The sign finally came, but it was not Elvis. It was completely unexpected. The sign was Amy Grant “Oh How the Years Go By.” The entire song gets me anyway but when the chorus came on the flood gates let lose.
“Oh how the years go by. Oh how the love brings tears to my eyes. All through the changes the soul never dies. We fight. We laugh. We cry. As the years go by.”
So as the odometer ticked past 59 miles and with tears streaming down my cheeks, I headed off for the Karras loop.
Why the tears? (And yes, Mudget, when you came up next to me I had just been shown the choice. Sometimes mirrored sunglasses protect me from more that the sun. Hahaha). There are lots of reasons, but there is one that surfaces to the top. I have this opportunity to fight, laugh, AND cry and so many others do not. Some only get to fight and some only get to cry (nobody only gets to laugh). Ed and others may get to do all three but spend most of their time fighting to survive.
So I cried because God reminded me once again just how lucky I am. And I cried because I was thinking about not doing the loop when I knew I could. And I cried because others would love to do what I did today and cannot.
So Ed, it was not Elvis that sent me around. Sorry! It was also not your cup of tea like going to watch the Blue Jays or Maple Leafs. But this loop was for you! #fightlikehell
SHINE! The Road Rider
P.S. The first song on the loop was Big & Rich “Save a Horse, Ride a Cowboy.” The crying was over. It was time to “RELAX” and I did for the first time on this trip so far. Fastest I’ve gone in a month. What a ride! I think this road sign was talking to me, but I did not listen!
I Ride For: Angaline
On our last day of being up north for the 4th of July, I went into the local coffee shop for my usual Iced Coconut Milk Latte. In the past, they have had great scones and brownies with my favorite being the Almond Joy Scone. Wow – it was the best. But none so far this year. Well, when I went in on this last day they had an entire plate of them. I bought TWO. When I got back to the house, I showed Jeri my picture of the scones and said, “How could this not be a fantastic day today?”
Why do I write this while on RAGBRAI? Because at the first town a mechanic, named Jeff, FIXED MY BIKE! The gears now all work. I already had an attitude adjustment on the first 15 miles and now my bike works. “How could this not be a fantastic day today?”

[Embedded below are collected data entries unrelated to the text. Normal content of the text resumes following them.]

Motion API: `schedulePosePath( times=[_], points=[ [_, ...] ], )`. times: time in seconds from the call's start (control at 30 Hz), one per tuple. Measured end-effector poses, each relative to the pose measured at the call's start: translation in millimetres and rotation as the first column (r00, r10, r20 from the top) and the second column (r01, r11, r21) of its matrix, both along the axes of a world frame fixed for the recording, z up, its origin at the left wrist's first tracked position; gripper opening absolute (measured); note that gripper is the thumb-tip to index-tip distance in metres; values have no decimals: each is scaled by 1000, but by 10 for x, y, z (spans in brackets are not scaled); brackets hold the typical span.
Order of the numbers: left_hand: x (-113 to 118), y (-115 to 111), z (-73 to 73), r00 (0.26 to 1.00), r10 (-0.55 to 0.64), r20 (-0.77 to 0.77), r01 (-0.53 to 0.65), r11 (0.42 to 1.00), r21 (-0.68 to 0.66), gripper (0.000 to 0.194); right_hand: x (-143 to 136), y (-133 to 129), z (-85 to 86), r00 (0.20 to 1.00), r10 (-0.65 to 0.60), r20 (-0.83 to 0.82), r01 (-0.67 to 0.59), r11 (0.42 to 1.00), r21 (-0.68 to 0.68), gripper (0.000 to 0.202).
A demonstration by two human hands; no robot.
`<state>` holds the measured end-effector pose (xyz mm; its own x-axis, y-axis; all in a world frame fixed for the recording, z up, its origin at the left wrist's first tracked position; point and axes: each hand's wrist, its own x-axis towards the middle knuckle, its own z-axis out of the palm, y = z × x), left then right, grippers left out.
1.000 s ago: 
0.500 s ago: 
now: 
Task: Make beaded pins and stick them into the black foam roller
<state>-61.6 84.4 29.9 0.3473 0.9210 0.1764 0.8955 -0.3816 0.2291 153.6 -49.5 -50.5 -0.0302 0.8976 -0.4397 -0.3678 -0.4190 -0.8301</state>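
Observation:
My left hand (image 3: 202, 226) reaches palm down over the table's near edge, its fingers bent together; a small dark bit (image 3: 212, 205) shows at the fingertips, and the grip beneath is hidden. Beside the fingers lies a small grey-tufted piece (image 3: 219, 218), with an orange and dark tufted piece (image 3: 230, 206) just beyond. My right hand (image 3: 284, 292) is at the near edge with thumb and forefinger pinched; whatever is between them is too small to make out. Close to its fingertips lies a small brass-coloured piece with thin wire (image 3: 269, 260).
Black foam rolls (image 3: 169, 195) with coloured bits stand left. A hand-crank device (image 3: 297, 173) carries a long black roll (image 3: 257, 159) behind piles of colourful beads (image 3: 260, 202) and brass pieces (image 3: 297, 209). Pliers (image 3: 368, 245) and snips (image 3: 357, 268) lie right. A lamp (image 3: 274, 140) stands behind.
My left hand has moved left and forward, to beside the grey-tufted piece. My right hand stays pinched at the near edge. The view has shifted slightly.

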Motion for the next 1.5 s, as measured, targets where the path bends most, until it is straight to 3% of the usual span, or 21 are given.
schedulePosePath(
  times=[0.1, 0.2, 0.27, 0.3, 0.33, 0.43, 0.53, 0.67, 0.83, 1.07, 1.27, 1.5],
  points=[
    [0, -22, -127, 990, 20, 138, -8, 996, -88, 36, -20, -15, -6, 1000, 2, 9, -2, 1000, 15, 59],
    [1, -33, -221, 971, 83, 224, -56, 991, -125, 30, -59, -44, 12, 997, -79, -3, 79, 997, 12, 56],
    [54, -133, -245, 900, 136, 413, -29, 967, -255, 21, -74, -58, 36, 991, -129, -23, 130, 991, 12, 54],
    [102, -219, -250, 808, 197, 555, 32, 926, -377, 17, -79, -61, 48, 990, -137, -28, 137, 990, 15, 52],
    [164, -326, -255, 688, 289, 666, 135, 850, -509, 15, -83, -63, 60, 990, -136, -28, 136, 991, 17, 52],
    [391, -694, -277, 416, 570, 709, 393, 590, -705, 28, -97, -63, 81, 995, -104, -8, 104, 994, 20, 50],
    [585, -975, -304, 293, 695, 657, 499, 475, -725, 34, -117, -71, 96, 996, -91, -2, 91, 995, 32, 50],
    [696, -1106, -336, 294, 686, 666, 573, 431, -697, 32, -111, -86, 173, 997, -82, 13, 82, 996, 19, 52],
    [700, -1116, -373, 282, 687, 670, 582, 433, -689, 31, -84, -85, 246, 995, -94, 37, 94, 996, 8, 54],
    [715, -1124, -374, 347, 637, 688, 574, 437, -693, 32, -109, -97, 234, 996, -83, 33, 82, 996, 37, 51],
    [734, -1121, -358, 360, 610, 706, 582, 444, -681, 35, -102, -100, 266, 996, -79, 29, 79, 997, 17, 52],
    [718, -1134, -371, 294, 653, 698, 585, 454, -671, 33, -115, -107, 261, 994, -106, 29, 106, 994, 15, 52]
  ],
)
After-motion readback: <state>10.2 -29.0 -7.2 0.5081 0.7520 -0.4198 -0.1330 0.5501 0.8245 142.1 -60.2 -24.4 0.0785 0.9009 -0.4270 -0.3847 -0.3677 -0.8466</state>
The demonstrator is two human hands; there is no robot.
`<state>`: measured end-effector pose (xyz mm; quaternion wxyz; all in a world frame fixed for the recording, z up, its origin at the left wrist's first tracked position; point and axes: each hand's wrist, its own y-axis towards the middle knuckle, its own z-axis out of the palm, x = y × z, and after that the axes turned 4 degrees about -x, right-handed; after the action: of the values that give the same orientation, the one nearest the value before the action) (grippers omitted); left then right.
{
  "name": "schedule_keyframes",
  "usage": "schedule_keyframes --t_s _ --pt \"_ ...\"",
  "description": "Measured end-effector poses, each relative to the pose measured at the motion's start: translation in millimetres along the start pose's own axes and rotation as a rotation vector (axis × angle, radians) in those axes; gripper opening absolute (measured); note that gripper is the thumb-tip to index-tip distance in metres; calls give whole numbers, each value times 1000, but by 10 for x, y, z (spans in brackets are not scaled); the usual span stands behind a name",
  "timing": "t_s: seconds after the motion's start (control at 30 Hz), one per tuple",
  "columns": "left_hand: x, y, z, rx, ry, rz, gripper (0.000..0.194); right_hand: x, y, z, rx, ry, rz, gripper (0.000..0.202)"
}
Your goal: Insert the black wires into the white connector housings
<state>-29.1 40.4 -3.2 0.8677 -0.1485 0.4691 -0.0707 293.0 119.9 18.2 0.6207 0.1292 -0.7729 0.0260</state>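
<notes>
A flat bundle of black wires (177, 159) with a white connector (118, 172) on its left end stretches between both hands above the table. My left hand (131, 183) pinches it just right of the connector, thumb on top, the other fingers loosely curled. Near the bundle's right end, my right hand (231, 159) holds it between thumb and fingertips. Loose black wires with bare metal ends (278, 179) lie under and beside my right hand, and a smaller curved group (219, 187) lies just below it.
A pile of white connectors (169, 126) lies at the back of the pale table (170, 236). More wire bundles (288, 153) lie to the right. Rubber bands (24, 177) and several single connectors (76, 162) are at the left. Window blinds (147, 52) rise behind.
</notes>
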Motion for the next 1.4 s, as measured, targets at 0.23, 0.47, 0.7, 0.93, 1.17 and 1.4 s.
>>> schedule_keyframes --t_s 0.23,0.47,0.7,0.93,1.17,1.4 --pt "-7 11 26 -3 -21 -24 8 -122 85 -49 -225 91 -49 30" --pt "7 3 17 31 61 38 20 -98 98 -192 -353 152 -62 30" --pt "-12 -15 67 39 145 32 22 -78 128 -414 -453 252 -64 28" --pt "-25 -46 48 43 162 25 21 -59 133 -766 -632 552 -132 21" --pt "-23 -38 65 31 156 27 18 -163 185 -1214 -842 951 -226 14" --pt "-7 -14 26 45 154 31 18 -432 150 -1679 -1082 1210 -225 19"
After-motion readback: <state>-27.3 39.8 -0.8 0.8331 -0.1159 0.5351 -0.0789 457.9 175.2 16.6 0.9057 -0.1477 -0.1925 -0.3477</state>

Between these two towns I rode for Angaline. She had been married for 67 years when she died from cancer. She left behind 6 kids, 19 grandkids, and 52 great grandkids. There is no doubt that cancer in her life was crappy AND with that kind of family, “How could it not be a fantastic life?” With that much procreating at least it must have been fun. The fact that her Grandson, Noah, asked me to do this flag means she left a heck of an impression. It does not get any better than that.
At about the 70 mile mark, I needed water and pulled into this little bar. It was fantastic. I had the place to myself. In honor of Grandma Angeline, I had a grilled cheese.